Luigi Patronaggio diramò un comunicato stampa parlando di «robuste prove» a carico dell’avvocato. Dopo tre giorni di galera Arnone va ai domiciliari, ma il 25 novembre la Procura lo riporta in galere. Una persecuzione.
Arnone denuncia il suo arresto come l’effetto della sua guerra contro i «poteri forti» che governerebbero la città: con pezzi della magistratura, cui l’avvocato rimprovera di «avere calpestato le leggi dello Stato come uva da mosto».

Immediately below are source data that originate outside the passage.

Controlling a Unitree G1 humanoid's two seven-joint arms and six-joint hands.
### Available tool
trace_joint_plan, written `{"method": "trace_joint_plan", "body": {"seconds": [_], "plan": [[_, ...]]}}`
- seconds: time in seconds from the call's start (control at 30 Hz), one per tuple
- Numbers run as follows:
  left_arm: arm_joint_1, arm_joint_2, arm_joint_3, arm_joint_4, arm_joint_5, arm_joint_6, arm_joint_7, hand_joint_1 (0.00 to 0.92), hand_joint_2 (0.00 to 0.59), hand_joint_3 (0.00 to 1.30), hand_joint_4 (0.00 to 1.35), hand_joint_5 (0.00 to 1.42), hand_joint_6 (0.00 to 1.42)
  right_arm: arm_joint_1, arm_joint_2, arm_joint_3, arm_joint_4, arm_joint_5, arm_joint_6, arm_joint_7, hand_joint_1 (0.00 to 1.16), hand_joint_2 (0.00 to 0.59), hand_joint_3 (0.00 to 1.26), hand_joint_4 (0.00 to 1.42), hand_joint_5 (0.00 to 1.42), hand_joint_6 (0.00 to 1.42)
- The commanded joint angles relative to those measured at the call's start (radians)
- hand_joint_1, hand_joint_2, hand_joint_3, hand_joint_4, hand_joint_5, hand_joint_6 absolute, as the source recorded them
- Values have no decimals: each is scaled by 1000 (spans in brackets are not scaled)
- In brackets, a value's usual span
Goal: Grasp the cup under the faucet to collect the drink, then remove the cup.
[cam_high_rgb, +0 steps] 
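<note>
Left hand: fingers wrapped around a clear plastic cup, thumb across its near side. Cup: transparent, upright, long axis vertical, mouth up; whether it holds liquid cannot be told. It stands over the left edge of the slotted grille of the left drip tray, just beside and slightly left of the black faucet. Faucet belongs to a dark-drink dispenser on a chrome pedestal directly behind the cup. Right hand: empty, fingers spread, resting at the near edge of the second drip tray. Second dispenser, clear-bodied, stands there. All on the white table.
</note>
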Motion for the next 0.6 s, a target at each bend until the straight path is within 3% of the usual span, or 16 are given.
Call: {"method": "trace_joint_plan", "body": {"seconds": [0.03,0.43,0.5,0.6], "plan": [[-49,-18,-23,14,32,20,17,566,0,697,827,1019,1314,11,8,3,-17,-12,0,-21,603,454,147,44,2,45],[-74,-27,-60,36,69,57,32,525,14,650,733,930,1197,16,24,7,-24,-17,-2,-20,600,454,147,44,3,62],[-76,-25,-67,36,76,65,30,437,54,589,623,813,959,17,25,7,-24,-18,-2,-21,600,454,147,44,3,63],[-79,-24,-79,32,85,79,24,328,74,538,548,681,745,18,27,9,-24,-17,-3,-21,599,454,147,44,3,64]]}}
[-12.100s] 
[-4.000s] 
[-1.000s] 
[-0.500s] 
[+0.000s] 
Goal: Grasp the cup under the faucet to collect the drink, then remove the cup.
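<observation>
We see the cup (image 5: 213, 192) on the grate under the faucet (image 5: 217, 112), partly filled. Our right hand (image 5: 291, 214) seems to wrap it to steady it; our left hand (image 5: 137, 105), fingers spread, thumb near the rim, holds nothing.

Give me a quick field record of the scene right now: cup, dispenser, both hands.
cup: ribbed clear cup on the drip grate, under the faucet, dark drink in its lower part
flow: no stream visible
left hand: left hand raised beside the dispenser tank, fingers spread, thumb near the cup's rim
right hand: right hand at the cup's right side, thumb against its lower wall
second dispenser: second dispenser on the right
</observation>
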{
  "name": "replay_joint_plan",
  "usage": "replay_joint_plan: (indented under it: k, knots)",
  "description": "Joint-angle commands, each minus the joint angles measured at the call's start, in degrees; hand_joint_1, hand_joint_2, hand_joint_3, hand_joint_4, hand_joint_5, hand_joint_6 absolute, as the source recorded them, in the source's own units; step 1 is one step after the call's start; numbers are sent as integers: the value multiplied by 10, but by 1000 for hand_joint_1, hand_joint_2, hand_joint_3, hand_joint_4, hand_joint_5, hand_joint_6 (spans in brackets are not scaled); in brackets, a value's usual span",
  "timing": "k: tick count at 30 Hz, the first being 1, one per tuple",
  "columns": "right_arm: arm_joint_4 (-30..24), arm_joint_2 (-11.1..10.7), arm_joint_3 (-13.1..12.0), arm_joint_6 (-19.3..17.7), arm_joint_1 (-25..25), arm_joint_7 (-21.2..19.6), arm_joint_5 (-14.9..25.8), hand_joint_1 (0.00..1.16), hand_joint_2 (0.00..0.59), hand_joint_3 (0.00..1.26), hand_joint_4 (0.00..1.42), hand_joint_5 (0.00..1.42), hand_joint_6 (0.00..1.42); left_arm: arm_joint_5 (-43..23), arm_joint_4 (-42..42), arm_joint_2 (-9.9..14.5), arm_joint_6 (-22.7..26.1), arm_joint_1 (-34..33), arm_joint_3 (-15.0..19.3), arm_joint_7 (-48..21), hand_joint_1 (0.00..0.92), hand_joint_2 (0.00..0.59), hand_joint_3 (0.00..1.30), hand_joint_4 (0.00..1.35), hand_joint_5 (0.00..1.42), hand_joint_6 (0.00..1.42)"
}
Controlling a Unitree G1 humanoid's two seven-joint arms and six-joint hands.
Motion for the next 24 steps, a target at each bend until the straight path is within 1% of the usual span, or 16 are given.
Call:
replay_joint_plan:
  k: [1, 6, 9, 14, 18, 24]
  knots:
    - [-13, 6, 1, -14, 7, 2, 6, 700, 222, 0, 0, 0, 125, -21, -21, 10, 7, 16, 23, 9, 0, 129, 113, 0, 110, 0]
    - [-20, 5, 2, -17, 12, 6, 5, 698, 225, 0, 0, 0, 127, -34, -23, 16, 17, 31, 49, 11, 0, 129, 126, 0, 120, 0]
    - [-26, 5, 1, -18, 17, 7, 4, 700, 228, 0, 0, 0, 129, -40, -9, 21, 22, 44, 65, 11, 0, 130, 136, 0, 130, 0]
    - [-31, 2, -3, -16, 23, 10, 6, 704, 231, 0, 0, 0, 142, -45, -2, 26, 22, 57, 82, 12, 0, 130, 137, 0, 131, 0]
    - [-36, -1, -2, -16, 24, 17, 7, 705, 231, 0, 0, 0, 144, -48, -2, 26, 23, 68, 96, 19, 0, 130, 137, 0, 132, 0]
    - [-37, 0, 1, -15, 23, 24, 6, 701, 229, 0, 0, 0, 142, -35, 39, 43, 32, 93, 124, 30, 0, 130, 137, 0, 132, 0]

Arnone fa ricorso al tribunale del Riesame. E i giudici scrivono: «Una condotta così veicolata e una richiesta di denaro avanzata e soddisfatta con assegni circolari, per altro posta in essere da un avvocato penalista, non appare certo univocamente sintomatica» né del reato di estorsione e nemmeno di quello assai più blando di «esercizio arbitrario delle proprie ragioni».
Patronaggio non molla l’osso e ricorre in Cassazione: che il 6 aprile 2017 dà ragione ad Arnone.
E l’altro giorno Arnone, da vittima a vittima, ha scritto a Matteo Salvini: «Io Patronaggio lo conosco bene. Se vuole, la difendo io».